Le Journal d'une infirmière en Ardèche est publié en 2008. Pendant l'écriture de son livre, MarieGeneviève a acheté une maison en Ardèche. Les artisans à qui elle en a confié la rénovation ont terminé leur travail. Elle compte s'installer prochainement dans sa nouvelle demeure et effectuer des remplacements en Ardèche à l'année. Elle pourra suivre les saisons sans interruption et continuer d'autres expérimentations. L'infirmière s'enthousiasme : « Une patiente m'a montré dans la montagne les fleurs d'arnica. Nous avons fait une macération alcoolique et avons pu obtenir de la teinture-mère. On peut l'utiliser diluée, sur une compresse. » Un de ses projets à venir : approfondir sa connaissance des plantes, en menant une approche plus scientifique, basée sur les rincipes actifs. Avec, peut-être, la perspective d'une nouvelle vie...

EN SAVOIR +

→ M.-G. Lambert,Le Journal d'une infirmière en Ardèche, éd. La Fontaine de Siloë, 2008. Infos vente : lafontainedesiloe@wanadoo.fr.

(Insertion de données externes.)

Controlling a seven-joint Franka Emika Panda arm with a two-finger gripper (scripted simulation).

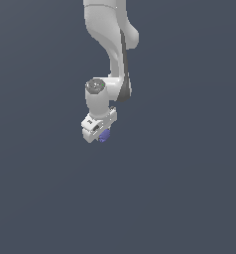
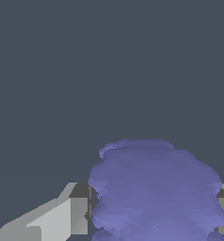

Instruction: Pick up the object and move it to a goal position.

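Observation:
The object (image 1: pixel 104 136) is a small violet-blue bumpy lump, poking out just under the white gripper head in the exterior view. In the wrist view the object (image 2: pixel 154 188) looms large, a ridged violet mass filling the space between the two grey fingers (image 2: pixel 78 209). Both pads press against its sides. My gripper (image 1: pixel 101 135) is shut on it, and its fingertips are mostly hidden behind the head in the exterior view. The white arm (image 1: pixel 110 44) comes down from the top of that view.
A plain dark grey-blue surface (image 1: pixel 189 188) fills both views. No other object, container, edge or goal marker shows.

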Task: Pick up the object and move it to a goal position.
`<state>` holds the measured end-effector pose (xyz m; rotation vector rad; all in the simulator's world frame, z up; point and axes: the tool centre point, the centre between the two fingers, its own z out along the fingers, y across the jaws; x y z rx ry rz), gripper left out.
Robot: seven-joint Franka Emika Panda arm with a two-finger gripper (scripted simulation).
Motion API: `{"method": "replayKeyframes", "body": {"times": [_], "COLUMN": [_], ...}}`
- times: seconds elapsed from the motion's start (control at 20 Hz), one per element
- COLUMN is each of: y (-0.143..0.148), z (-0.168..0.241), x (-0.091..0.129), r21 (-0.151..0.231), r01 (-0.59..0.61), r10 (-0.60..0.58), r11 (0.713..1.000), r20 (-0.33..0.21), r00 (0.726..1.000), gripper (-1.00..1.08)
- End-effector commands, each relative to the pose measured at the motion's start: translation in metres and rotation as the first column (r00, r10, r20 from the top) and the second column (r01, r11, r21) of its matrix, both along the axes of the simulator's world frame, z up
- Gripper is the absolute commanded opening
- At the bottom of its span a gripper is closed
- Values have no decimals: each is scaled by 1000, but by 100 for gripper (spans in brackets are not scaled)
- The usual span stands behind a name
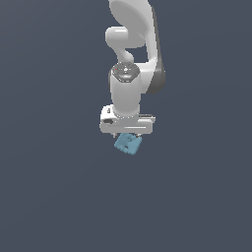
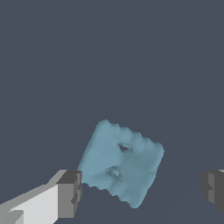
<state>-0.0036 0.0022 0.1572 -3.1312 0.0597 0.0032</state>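
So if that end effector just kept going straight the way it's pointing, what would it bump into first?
Most likely the teal block, which lies between the open fingers of the end effector; how far off is unclear.

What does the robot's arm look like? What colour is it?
The arm is smooth, rounded and white, with dark grey patches on one side and a dark round cap with a small red mark at one joint. Its end effector is a flat white bar; in the wrist view its fingers are white with dark grey blocky tips.
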Motion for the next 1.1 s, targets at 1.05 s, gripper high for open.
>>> {"method": "replayKeyframes", "body": {"times": [1.05], "y": [-19], "z": [7], "x": [3], "r21": [6], "r01": [-2], "r10": [2], "r11": [1000], "r20": [8], "r00": [1000], "gripper": [100]}}
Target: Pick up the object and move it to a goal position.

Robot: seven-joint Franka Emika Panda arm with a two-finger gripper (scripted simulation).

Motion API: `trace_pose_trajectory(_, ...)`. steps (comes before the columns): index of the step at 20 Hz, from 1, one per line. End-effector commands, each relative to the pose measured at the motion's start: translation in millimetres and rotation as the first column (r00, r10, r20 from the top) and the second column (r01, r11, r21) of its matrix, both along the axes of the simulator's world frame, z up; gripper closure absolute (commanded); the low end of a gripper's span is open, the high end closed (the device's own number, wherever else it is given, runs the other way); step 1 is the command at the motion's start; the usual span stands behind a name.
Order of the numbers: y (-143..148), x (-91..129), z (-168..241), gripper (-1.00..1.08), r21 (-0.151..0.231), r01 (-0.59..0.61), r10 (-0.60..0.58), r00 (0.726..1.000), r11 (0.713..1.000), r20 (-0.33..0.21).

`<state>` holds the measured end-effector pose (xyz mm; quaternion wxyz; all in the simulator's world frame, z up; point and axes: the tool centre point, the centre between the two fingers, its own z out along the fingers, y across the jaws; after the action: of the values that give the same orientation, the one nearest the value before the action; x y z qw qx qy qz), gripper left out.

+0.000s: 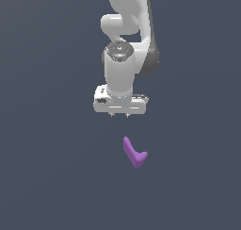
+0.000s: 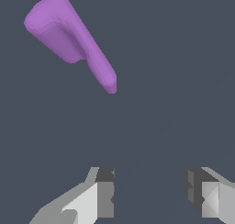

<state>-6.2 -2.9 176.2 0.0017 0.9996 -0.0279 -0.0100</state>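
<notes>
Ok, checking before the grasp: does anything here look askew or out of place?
Nothing stands out. The purple piece lies whole on the plain surface, apart from the open gripper, which holds nothing.

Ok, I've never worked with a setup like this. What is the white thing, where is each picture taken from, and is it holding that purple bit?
The white machine is a simulated robot arm. Its gripper, two short fingers, points down. One picture looks on from outside; the other comes from a camera on the wrist, where the fingers stand apart with nothing between them. The purple tick-shaped object lies on the plain grey surface, apart from the gripper. Nothing is held.
</notes>
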Motion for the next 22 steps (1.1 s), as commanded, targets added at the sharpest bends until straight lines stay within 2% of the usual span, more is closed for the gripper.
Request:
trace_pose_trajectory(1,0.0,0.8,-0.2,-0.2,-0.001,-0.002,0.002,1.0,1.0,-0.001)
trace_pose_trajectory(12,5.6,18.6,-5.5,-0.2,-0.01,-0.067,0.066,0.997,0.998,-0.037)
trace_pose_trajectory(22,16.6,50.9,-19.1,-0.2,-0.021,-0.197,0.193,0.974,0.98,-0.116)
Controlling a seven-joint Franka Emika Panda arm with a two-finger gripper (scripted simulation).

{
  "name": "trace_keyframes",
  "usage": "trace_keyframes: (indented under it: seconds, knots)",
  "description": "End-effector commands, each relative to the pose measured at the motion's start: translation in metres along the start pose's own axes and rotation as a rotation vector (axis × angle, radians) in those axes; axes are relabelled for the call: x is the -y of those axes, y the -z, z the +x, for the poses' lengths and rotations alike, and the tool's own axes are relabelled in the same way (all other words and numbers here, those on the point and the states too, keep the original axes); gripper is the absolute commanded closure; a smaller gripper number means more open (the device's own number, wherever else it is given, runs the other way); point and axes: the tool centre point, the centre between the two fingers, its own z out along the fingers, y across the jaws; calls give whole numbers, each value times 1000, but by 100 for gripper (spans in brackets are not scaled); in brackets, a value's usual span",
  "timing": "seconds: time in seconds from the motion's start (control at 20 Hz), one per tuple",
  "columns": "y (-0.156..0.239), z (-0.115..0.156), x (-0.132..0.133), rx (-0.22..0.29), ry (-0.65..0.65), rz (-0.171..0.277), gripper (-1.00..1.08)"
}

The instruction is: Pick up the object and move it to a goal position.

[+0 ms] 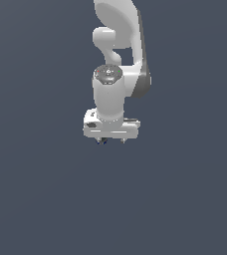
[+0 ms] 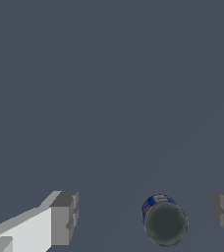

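Wrist view shows the gripper (image 2: 146,216) wide open, with the can (image 2: 165,222) upright between its fingers (image 2: 64,219), toward the 3 o'clock one; it seems light, rigid, smooth, so grip its curved side

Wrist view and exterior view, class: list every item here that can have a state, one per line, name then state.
gripper: open, fingers spread wide, holding nothing.
can: upright on the surface, dark top facing the wrist camera, between the two fingers but nearer one, touching neither.
arm: folded over the scene, wrist pointing straight down.
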Motion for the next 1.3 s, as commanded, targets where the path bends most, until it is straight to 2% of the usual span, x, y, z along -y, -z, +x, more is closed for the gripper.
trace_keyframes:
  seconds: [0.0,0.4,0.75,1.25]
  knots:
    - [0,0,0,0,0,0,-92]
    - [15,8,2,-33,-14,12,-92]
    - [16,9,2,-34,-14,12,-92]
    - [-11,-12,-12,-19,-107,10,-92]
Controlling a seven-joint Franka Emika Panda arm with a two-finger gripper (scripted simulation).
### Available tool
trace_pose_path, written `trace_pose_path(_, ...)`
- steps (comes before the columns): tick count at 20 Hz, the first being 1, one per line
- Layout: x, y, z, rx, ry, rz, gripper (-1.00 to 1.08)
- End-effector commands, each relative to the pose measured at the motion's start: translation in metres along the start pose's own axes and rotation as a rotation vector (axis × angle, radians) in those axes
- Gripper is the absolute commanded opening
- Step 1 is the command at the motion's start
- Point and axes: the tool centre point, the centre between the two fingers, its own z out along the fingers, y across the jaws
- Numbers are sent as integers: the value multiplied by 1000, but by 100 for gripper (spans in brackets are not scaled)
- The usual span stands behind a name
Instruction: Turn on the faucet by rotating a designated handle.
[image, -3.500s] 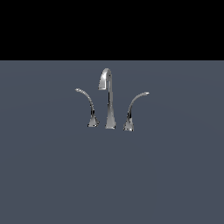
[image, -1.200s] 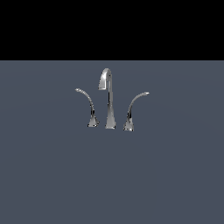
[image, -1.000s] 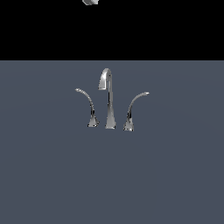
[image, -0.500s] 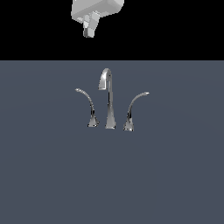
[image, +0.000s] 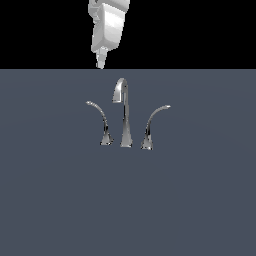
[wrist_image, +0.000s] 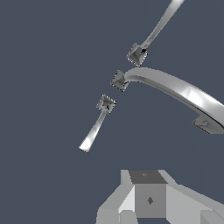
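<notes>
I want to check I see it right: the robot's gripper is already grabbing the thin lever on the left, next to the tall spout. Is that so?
Not quite. In the exterior view the gripper hangs above the thin lever without touching it. The lever does stand beside the tall spout.

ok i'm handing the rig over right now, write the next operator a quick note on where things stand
Gripper: up above the faucet, toward the exterior view's left, holding nothing and touching nothing. Whether its jaws are open or shut cannot be read from either view.

Faucet: stands on the flat grey surface, tall centre spout between two curved levers.

Handle: the slim lever whose tip arches to the exterior view's left. The gripper tip sits roughly above it, well clear of it.

Done: only the approach; no contact yet.

Left: bring the gripper down beside the handle, engage its thin arm, then rotate it to turn the faucet on.
</notes>
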Motion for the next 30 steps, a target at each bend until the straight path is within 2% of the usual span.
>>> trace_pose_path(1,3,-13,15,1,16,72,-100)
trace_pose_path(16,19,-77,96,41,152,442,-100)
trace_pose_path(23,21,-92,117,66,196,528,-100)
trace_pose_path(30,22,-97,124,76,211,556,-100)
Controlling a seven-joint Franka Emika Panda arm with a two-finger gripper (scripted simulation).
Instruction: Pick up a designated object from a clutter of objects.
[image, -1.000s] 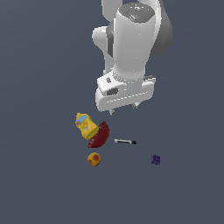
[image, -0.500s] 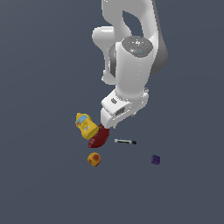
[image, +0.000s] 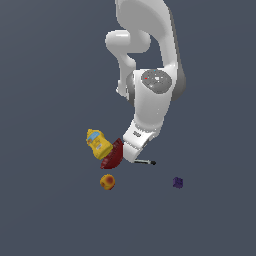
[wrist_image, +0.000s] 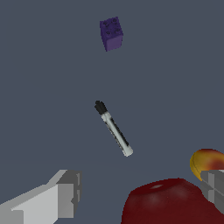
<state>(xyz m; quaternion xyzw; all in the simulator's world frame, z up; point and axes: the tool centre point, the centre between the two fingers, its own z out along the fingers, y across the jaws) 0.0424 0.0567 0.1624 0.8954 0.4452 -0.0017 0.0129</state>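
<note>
The designated object is a thin marker pen (wrist_image: 113, 129) with a pale grey-white body and a black end. It lies flat on the dark floor. In the exterior view only its black-tipped end (image: 148, 162) shows past my hand. My gripper (wrist_image: 142, 190) is open and empty, with one finger (wrist_image: 65, 192) on each side of the wrist view. It hangs low over the clutter, above the dark red bowl piece (wrist_image: 168, 203), beside the pen and apart from it. In the exterior view the gripper (image: 131, 153) sits between the bowl piece (image: 112, 156) and the pen.
A yellow bottle-like toy (image: 97, 143) leans on the bowl piece at the exterior view's left. An orange-red ball (image: 107, 182) lies in front of them and shows in the wrist view (wrist_image: 205, 162). A small purple cube (image: 177, 182) (wrist_image: 111, 33) lies beyond the pen.
The arm has swung down and turned, bringing the hand from well above the clutter to just over the bowl piece and the pen. The objects have not moved.
</note>
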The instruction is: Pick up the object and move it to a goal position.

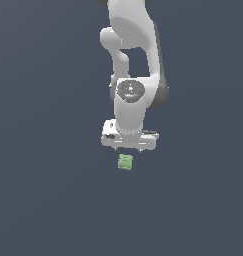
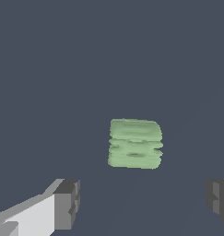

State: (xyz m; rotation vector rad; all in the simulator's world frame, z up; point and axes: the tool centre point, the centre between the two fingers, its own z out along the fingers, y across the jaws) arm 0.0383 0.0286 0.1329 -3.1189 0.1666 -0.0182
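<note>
The object (image 1: 125, 162) is a small light-green blocky piece with banded sides, lying on the dark grey floor. In the exterior view it sits just below my white gripper (image 1: 129, 150), slightly toward that view's left. In the wrist view the object (image 2: 135, 144) lies ahead of my gripper (image 2: 142, 203). It is in line with the gap between the two dark grey fingertips (image 2: 67, 205) and touches neither. The jaws stand wide apart, much wider than the object, and hold nothing. The gripper is above the object.
A flat, uniform dark grey floor (image 1: 43, 200) surrounds the object on all sides. The white arm (image 1: 133, 60) rises above the gripper toward the exterior view's top. No goal marker shows in either view.
</note>
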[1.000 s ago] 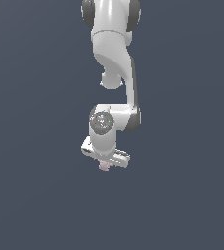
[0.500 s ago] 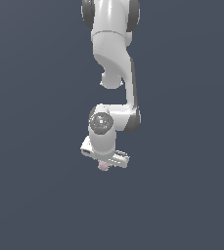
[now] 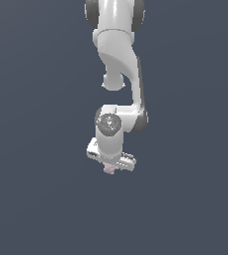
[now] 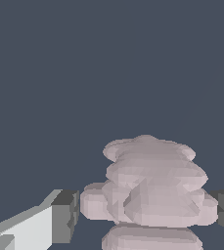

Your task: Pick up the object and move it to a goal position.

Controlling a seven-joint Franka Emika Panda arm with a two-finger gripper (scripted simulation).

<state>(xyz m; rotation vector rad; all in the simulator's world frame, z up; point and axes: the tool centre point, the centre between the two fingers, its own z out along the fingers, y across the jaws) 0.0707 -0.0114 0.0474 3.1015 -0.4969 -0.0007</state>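
Note:
The object (image 3: 108, 170) is a tiny pale pink lumpy figurine that pokes out just below the white hand in the exterior view. In the wrist view the object (image 4: 150, 188) fills the space between the two dark finger pads (image 4: 65, 216). Both pads sit against its sides. My gripper (image 3: 109, 167) points straight down and is shut on the object. The hand hides the fingers in the exterior view.
The white arm (image 3: 116, 55) comes down from the top of the exterior view to the wrist (image 3: 109, 124). Around it there is only a plain dark grey-blue ground, with no edges or other things showing.
The hand with the pink object has drifted very slightly toward the exterior view's right. The grip looks the same.

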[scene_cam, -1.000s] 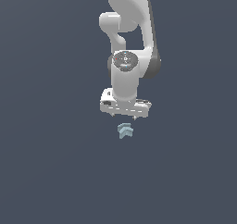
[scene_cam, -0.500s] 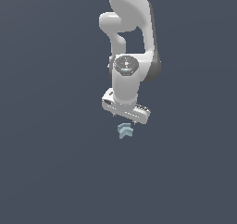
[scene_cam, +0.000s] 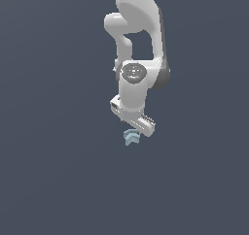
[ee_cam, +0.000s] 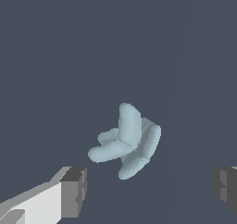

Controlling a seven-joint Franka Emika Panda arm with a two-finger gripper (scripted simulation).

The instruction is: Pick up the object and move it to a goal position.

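exterior distant, wrist close, both show object point(scene_cam: 131, 137) point(ee_cam: 126, 141)

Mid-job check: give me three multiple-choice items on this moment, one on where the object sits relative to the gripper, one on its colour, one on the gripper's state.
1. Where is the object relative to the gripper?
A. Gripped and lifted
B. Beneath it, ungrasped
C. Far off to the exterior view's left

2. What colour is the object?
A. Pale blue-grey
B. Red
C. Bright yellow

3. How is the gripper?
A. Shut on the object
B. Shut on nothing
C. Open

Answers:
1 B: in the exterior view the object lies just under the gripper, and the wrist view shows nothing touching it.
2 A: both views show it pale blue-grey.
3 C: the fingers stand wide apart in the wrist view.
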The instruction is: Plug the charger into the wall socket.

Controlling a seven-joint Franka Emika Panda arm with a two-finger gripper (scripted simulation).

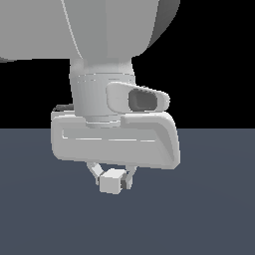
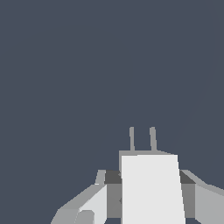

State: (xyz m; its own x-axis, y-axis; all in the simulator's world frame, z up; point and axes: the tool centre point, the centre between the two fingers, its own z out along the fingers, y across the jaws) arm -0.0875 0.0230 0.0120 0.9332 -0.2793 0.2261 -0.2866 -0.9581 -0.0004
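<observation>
The charger (image 1: 112,181) is a small off-white cube held between my fingertips below the white hand, above the dark grey floor. My gripper (image 1: 113,180) is shut on it. In the wrist view the charger (image 2: 151,188) fills the space between the two fingers (image 2: 87,205), and two thin grey prongs (image 2: 142,139) stick out of its far face. The wall socket is out of view in both frames.
The arm's large white body (image 1: 99,30) fills the upper exterior view. Dark grey floor (image 1: 209,209) spreads below, with black background above it. The wrist view shows only plain grey floor (image 2: 87,65) beyond the prongs.
</observation>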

→ Les professionnels de santé s'engagent peu dans l'aventure du témoignage personnel destiné à l'édition : le poids du secret professionnel joue sûrement un rôle dans cette autocensure littéraire.

→ Martin Wincler (La Vacation, La Maladie de Sachs, édition POL) a relaté les états d'âmes d'un médecin de campagne, mais sous la forme romanesque.

→ L'infirmière de santé publique suisse Françoise Bardet a fait publier en 2005 Infirmière à domicile, une aventure au quotidien (édition Ouverture). Dans cet épais recueil, riche en descriptions et en analyses, elle relate les cas d'école auxquels elle a été confrontée, sans pour autant se livrer dans l'intimité de ses sentiments.